The file README.st in the kernel sources contains the most recent
information about the driver and it's configuration
possibilities.
NOTES
1. When exchanging data between systems, both systems have to agree on
the physical tape block size. The parameters of a drive after startup
are often not the ones most operating systems use with these
devices. Most systems use drives in variable block mode if the drive
supports that mode. This applies to most modern drives, including
DATs, 8mm helical scan drives, DLTs, etc. It may be advisable use
these drives in variable block mode also in Linux (i.e., use MTSETBLK
or MTSETDEFBLK at system startup to set the mode), at least when
exchanging data with foreign system. The drawback of
this is that a fairly large tape block size has to be used to get
acceptable data transfer rates on the SCSI bus.

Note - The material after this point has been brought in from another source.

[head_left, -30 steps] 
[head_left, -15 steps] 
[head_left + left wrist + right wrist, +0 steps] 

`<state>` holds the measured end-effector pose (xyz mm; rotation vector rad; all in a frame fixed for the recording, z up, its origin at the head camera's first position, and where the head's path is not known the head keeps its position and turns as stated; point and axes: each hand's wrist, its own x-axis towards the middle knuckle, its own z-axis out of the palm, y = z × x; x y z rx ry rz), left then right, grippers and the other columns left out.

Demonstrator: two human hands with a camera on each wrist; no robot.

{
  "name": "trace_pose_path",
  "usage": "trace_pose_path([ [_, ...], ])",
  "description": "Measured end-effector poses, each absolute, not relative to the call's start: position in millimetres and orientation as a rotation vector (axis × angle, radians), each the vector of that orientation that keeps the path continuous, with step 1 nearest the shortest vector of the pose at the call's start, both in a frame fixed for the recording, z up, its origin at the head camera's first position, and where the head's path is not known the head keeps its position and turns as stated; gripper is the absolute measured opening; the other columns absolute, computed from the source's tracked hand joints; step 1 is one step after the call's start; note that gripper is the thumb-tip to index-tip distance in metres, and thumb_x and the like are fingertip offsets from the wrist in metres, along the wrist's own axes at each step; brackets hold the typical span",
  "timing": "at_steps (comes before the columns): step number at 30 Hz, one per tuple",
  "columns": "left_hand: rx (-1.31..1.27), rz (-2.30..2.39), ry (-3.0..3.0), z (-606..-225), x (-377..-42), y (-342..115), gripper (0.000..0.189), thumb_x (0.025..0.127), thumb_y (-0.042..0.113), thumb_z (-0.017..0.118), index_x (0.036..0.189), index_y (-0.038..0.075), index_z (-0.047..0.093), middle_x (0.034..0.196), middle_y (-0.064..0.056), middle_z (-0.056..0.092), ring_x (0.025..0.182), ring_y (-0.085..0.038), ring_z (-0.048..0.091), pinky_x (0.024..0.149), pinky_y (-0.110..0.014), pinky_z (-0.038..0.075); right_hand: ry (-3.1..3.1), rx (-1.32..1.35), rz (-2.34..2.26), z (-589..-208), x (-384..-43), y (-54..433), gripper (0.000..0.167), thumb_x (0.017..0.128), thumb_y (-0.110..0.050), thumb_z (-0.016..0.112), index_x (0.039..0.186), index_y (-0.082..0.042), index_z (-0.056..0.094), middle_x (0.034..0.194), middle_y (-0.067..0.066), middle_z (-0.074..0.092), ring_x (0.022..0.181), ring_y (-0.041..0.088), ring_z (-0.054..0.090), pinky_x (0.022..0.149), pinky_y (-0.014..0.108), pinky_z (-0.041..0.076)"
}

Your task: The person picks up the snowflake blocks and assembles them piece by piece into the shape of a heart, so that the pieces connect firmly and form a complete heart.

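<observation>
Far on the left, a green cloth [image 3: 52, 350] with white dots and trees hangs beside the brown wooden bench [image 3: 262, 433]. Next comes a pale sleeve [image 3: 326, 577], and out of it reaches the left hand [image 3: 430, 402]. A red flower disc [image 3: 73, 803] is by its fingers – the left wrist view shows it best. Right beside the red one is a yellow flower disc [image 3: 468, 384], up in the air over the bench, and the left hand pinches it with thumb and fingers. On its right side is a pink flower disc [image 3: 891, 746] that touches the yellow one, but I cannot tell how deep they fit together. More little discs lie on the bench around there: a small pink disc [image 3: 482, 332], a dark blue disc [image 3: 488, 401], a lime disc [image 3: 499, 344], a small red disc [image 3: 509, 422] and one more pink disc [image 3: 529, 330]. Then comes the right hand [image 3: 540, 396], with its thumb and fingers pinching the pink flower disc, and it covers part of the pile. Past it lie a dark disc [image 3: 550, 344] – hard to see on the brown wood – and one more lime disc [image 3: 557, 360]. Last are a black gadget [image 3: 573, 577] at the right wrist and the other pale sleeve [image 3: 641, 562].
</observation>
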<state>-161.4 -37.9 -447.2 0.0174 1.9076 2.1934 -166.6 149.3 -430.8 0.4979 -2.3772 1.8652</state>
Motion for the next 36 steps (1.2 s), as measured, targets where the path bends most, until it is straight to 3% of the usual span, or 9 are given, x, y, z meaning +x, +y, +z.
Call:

2. Many programs (e.g., tar) allow the user to specify the blocking
factor on command line. Note that this determines the physical block
size on tape only in variable block mode.
3. In order to use SCSI tape drives, the basic SCSI driver,
a SCSI-adapter driver and the SCSI tape driver must be either
configured into the kernel or loaded as modules. If the SCSI-tape
driver is not present, the drive is recognized but the tape support
described in this page is not available.
4. The driver writes error messages to the console/log. The SENSE
codes written into some messages are automatically translated to text
if verbose SCSI messages are enabled in kernel configuration.
Permission is granted to make and distribute verbatim copies of this
manual provided the copyright notice and this permission notice are
preserved on all copies.
Additional permissions are contained in the header of the source file.